Crisi del clima, gli “alcol zero” e l’incubo dazi di Trump: il vino italiano è sotto attacco?


L’insostenibile pesantezza della bottiglia. Dalla Slow Wine Fair, la manifestazione che ancora per oggi mette in mostra il vino «buono, pulito e giusto» negli spazi di BolognaFiere, arriva un appello a ripensare il packaging del vino. E a ridurre la grammatura del vetro, passando a bottiglie più leggere (ad esempio 420 grammi invece che 600) per ridurre le emissioni di anidride carbonica senza compromettere la qualità.
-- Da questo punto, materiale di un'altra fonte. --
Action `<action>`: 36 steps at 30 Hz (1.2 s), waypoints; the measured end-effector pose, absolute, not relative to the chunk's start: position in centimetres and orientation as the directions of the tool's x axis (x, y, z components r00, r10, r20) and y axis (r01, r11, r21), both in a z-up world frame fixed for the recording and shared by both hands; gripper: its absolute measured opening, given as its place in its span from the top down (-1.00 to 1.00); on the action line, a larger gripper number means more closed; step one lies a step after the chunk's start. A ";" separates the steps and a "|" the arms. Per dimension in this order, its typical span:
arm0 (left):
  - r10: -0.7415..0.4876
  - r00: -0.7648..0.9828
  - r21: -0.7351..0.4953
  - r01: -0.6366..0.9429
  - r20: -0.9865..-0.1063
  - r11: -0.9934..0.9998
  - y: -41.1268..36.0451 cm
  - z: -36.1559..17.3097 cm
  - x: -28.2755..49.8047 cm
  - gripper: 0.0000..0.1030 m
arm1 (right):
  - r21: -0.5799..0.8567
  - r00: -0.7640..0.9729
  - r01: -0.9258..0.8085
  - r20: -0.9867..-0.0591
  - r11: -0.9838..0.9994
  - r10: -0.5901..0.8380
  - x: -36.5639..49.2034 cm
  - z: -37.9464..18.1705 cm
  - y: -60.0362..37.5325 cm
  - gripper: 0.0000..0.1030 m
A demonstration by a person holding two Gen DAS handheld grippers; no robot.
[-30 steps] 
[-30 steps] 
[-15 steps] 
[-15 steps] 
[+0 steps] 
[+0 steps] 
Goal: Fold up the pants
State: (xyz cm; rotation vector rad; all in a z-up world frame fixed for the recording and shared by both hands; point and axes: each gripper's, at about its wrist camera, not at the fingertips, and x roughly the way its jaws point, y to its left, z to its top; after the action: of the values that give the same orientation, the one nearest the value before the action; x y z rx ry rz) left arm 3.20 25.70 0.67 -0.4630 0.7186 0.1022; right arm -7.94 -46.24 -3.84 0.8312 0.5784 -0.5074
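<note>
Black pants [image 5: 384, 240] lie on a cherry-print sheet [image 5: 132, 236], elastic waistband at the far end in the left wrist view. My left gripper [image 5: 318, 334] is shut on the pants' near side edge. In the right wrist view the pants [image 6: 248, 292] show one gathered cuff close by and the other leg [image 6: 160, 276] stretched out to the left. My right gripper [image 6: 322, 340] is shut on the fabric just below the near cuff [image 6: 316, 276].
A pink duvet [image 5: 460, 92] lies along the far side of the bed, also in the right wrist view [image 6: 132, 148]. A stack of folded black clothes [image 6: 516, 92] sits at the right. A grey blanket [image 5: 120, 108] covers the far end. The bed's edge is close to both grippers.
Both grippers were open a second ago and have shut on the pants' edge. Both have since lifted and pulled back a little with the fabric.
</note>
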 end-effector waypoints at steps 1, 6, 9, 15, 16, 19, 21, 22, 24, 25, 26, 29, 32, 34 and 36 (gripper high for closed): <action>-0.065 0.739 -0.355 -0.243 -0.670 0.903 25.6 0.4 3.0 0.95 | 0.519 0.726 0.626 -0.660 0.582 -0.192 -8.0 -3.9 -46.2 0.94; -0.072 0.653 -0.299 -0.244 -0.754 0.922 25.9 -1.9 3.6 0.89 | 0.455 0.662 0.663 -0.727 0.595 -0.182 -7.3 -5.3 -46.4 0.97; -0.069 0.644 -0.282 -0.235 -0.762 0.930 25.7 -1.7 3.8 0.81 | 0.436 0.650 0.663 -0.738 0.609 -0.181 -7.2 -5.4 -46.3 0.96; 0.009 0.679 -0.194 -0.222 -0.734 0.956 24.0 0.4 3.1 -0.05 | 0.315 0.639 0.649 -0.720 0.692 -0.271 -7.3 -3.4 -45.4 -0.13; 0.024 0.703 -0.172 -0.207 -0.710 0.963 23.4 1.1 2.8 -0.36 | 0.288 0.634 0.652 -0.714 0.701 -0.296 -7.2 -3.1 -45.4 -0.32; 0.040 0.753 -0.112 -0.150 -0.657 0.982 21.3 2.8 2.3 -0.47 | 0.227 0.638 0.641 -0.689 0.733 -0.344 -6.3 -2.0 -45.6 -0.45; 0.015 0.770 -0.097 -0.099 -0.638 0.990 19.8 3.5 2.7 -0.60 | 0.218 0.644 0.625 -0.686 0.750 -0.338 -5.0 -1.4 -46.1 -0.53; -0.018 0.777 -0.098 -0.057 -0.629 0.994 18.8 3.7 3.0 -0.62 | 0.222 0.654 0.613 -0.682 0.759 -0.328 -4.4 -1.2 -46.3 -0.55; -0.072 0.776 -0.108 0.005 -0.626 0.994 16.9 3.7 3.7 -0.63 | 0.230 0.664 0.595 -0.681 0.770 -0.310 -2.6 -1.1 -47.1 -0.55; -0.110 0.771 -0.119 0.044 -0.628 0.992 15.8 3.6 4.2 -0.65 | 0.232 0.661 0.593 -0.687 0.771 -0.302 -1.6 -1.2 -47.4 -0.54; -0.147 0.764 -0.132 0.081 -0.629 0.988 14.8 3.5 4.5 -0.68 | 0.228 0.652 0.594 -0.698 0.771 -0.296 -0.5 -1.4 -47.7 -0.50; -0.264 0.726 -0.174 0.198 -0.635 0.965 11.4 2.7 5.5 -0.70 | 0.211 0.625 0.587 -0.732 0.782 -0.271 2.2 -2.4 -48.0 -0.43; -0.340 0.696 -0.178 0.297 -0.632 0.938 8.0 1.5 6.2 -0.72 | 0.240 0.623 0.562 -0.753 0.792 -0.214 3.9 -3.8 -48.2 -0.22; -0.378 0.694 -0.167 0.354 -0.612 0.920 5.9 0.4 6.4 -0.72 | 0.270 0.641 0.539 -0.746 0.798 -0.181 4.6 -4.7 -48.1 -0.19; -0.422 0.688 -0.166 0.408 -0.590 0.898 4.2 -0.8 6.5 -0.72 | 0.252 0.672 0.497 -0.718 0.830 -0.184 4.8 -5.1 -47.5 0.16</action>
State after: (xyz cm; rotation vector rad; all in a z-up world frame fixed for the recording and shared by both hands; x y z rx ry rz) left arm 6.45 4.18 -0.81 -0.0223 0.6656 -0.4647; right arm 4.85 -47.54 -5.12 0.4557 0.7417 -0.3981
Perché una bottiglia pesante – così come un tappo di sughero – non è per forza sinonimo di eccellenza.

«Chiediamo ai produttori di adottare entro il 2026 bottiglie con una grammatura più ridotta e di inserire in etichetta questo loro accorgimento per rendere consapevoli anche i consumatori» è l’appello lanciato da Slow Wine, che ha aderito al progetto di Porto Protocol «Unpacking Wine», letteralmente «Spacchettando il vino».
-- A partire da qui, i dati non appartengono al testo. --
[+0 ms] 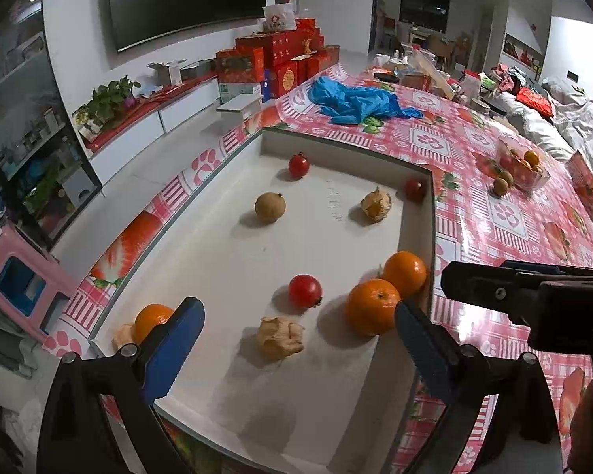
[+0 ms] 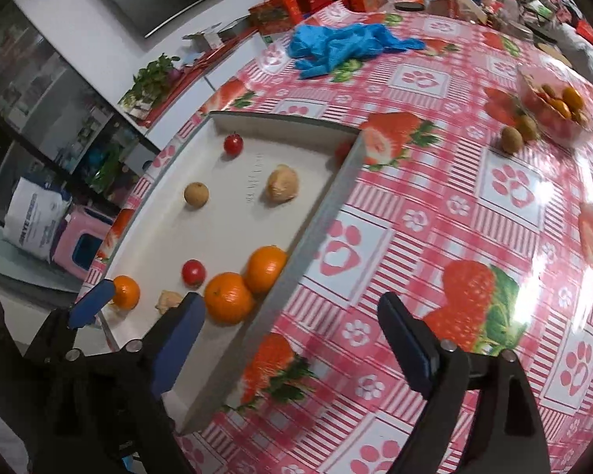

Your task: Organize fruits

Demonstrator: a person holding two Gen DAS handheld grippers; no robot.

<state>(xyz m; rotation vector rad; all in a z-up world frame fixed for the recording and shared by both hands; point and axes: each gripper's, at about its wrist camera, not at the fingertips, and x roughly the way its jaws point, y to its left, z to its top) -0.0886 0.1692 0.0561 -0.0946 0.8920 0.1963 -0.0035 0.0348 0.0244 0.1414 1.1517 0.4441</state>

In un recente articolo apparso su Wine Searcher si afferma che «il maggior contributo all’impronta ecologica di un vino non deriva dalle tecniche di coltivazione o dalle pratiche in cantina, ma dall’energia usata per produrre e trasportare le bottiglie di vetro, dalla vetreria al consumatore finale». Non ci sono stime precise, la forbice è abbastanza ampia: si va dal 29% al 70% dell’impronta del vino causata dalle bottiglie. «Per questo oggi la scelta della bottiglia deve essere ponderata valutando diversi fattori e non solo il marketing» dice Giancarlo Gariglio, coordinatore della Slow Wine Coalition e curatore della guida Slow Wine.
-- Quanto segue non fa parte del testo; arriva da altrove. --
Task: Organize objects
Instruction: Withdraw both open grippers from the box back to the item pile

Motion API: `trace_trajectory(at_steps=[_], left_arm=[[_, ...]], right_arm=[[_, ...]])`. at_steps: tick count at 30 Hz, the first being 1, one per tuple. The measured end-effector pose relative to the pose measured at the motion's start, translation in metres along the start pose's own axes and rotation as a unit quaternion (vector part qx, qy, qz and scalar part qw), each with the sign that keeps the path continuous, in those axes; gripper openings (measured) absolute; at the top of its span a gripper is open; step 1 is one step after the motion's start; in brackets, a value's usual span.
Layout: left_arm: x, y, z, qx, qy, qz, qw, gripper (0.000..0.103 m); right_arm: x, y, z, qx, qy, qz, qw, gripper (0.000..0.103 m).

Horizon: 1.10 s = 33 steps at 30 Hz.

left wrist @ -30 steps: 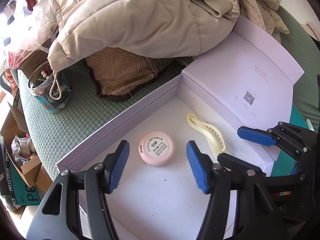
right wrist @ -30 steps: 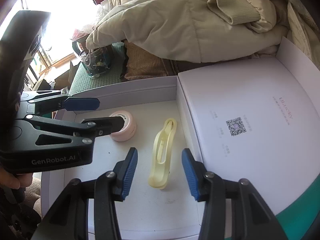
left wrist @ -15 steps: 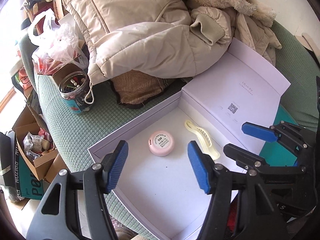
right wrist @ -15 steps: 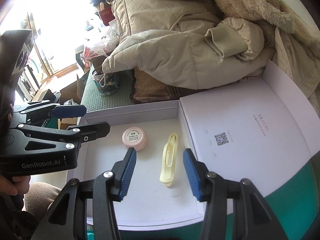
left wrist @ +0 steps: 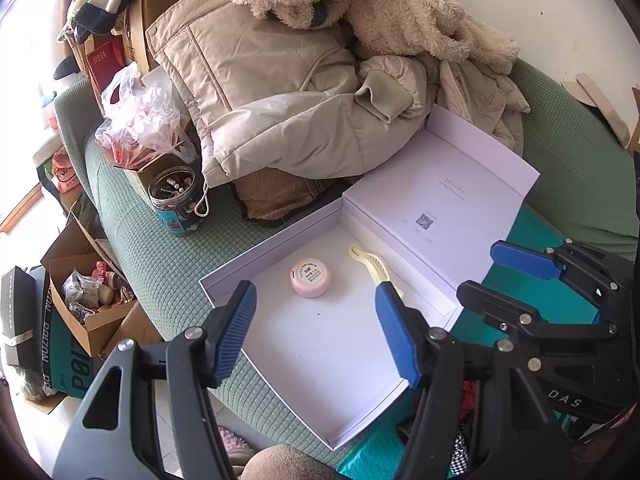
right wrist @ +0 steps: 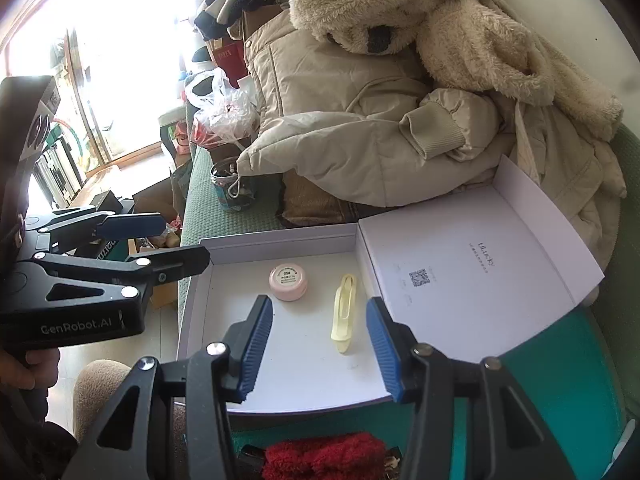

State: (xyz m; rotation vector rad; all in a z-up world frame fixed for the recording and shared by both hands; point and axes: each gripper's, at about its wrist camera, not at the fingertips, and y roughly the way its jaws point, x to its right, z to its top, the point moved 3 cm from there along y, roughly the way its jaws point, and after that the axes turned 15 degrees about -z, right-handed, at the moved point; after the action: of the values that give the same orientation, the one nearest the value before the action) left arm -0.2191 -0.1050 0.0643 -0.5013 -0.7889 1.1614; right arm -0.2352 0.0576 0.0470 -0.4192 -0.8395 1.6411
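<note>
An open white box (left wrist: 224,280) (right wrist: 200,304) lies on a green sofa, its lid (left wrist: 440,200) (right wrist: 472,264) folded open to the right. Inside lie a round pink case (left wrist: 310,278) (right wrist: 288,281) and a pale yellow hair clip (left wrist: 370,262) (right wrist: 345,312). My left gripper (left wrist: 316,334) is open and empty, held above the box's near part. My right gripper (right wrist: 318,350) is open and empty, above the box's front edge, and shows at the right of the left wrist view (left wrist: 500,280). The left gripper shows at the left of the right wrist view (right wrist: 160,240).
Beige coats (left wrist: 280,80) (right wrist: 380,120) are piled behind the box. A jar of small items (left wrist: 176,200) (right wrist: 232,188) and a plastic bag (left wrist: 140,128) stand at the sofa's left. Cardboard boxes (left wrist: 88,300) sit on the floor. A red fluffy item (right wrist: 324,454) lies below the right gripper.
Both grippers have pulled back and up from the box, staying open. The case and clip have stayed in place and look smaller now.
</note>
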Motion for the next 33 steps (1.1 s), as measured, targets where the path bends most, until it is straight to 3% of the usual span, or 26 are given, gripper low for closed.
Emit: trace_trajectory(at_steps=[19,33], left_arm=[[0.069,-0.077,-0.037,0.032,0.043,-0.016,0.9984,0.060],[0.091,-0.084,-0.095,0.009,0.045,-0.016,0.9988,0.064]], right_arm=[[0.014,-0.086,-0.030,0.038,0.010,-0.030,0.999,0.049],[0.023,-0.123,-0.083,0.029,0.032,-0.047,0.998,0.049]])
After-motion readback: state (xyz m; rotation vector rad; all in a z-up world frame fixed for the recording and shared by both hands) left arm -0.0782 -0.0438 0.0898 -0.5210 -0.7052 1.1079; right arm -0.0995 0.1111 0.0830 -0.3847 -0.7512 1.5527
«Noi abbiamo adottato già da tempo questa filosofia – dicono Fabio e Francesca Marchisio, titolari con il fratello Ivo della cantina Marchisio Family Organic Estate di Castellinaldo -. Utilizziamo bottiglie da 400 grammi e tappi a vite, che rappresentano la soluzione ad oggi più sostenibile, ma anche scotch di carta e imballaggi ridotti. I consumatori sono sempre più attenti e preparati, soprattutto le nuove generazioni che cercano anche vini più puliti e facili da bere».

Basta un giro tra i 1200 espositori della fiera per trovare molte conferme. «Non mi aspettavo un livello così alto tra il pubblico – dice Umberto Bera, produttore a Neviglie -. Anche la giornata di domenica, che era dedicata ai winelovers, è stata molto utile e interessante». Bera espone le sue etichette insieme a un gruppo di produttori di spumante Alta Langa, che hanno scelto Bologna per presentarsi e per rafforzare un legame storico con Slow Food, con la Banca del Vino di Pollenzo e con le tavole accademiche dell’Università di Scienze gastronomiche. «Le nostre bollicine piacciono e incuriosiscono – dice Bera -. In una terra di grandi rossi, la gente si ferma e cerca di capire il nostro progetto, stupendosi di una tradizione ben più lunga e radicata di quanto si sappia».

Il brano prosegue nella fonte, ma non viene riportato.